-- To do --
The lines to repeat are those below from the one containing "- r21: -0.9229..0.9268" down to the one containing "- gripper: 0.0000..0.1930", both included; reproduce them exactly and nothing else.

Listed records Start Marker

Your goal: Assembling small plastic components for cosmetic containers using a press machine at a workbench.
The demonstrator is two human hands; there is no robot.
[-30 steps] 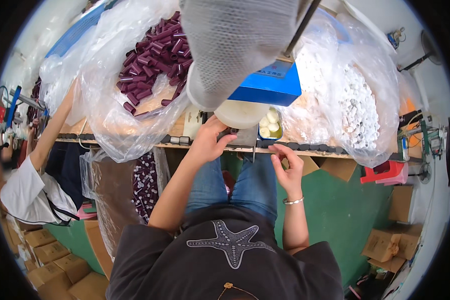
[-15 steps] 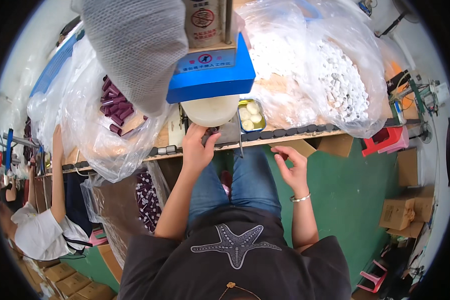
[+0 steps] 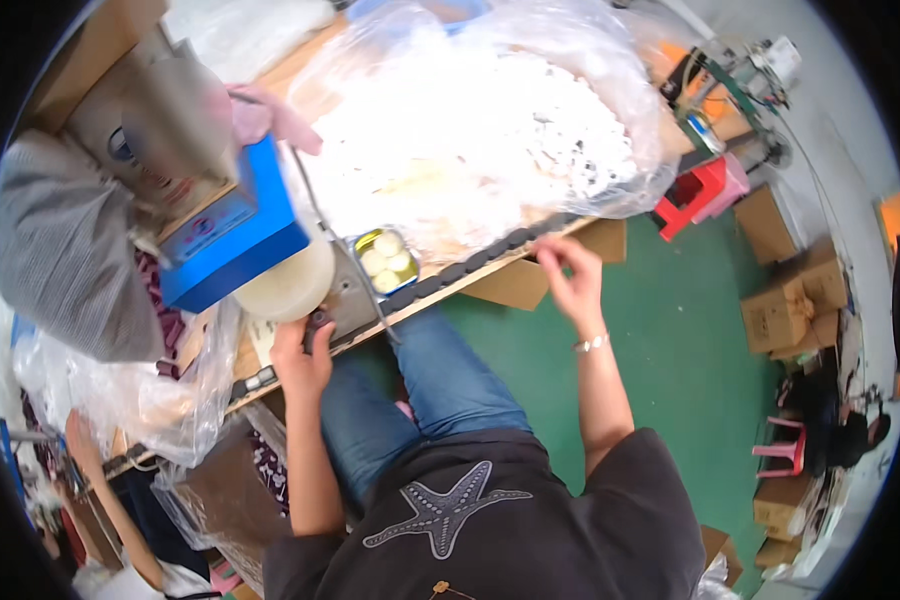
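Observation:
My left hand point(image 3: 302, 365) is closed around a small dark maroon piece point(image 3: 317, 322), probably a tube, partly hidden by my fingers. It sits at the bench edge, just below the pale round head point(image 3: 295, 280) of a press with a blue housing point(image 3: 240, 235). My right hand point(image 3: 575, 285) is at the bench's front edge, close to a heap of small white parts point(image 3: 560, 120) in a clear plastic bag. Its thumb and forefinger are pinched together; what lies between them, if anything, is too small to make out.
A small open tin point(image 3: 386, 262) with pale round pieces stands beside the press. Maroon tubes point(image 3: 165, 310) lie behind the grey cloth point(image 3: 65, 250) at left. A red stool point(image 3: 692, 198) and cardboard boxes point(image 3: 775, 325) are to the right. Another person's arm point(image 3: 110, 495) reaches in at lower left.
The view has swung to the right, so the press and bench appear shifted left and tilted. My right hand has moved to the bench edge by the white parts, its fingers now pinched.

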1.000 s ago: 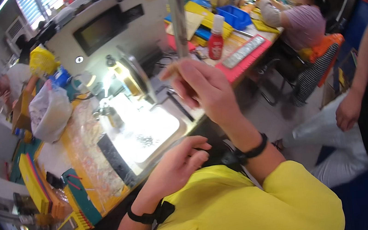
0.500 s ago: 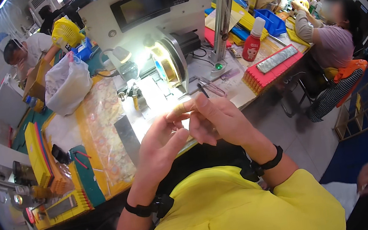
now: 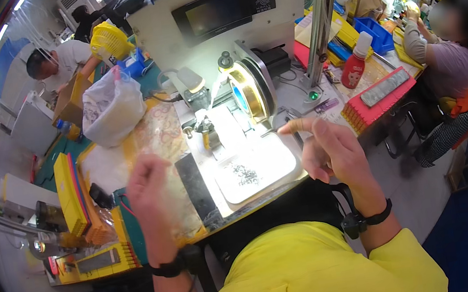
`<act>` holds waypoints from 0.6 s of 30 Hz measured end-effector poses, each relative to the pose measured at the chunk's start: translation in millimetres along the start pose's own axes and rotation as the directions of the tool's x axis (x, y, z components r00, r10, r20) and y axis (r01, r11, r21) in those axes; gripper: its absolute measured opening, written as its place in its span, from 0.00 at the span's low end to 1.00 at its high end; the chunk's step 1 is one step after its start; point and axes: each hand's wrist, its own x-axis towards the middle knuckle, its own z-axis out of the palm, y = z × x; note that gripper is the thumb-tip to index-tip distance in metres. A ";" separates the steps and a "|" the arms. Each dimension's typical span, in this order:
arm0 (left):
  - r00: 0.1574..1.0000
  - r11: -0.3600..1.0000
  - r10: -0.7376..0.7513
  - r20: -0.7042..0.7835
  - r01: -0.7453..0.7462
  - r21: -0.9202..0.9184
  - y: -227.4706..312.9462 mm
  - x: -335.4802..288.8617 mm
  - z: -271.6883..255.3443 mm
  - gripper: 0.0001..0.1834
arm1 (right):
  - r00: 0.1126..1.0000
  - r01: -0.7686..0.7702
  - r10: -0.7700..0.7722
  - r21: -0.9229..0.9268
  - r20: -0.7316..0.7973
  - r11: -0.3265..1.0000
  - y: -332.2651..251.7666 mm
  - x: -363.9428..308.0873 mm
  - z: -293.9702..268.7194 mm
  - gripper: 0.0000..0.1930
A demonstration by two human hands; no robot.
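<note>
My left hand [image 3: 152, 192] hangs over the table left of the lit work spot, smeared by motion; its fingers look curled, and whether anything is in them does not show. My right hand [image 3: 335, 147] is held right of a white tray [image 3: 286, 181], index finger stretched out to the left, the others bent, nothing visible in it. A tan wrap covers that index finger. Small dark pieces [image 3: 243, 174] lie scattered in the tray. Past the right fingertip, a thin dark tool is partly hidden. Behind the tray stands a machine [image 3: 152, 15] with a gold-coloured reel [image 3: 246, 92] under bright light.
Left are a white plastic bag [image 3: 114, 111], yellow trays [image 3: 70, 194] and a small black object [image 3: 100, 196]. To the right stand a red bottle [image 3: 355, 62], a pink stack with a grey bar [image 3: 385, 88] and a metal pole [image 3: 321, 22]. Other people sit at both sides.
My hands, close together over the tray before, have parted: the left went left, the right went right. The tray is now uncovered. The view has shifted, and the hand at lower right is gone.
</note>
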 end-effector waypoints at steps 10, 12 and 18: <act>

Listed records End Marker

-- Task response --
  - r21: -0.9229..0.9268
  - r20: -0.7316..0.7973
  - r11: -0.3265..1.0000
  - y: -332.2651..251.7666 mm
  - x: -363.9428..308.0873 mm
  - z: -293.9702..268.7194 mm
  - gripper: 0.0000..0.1930

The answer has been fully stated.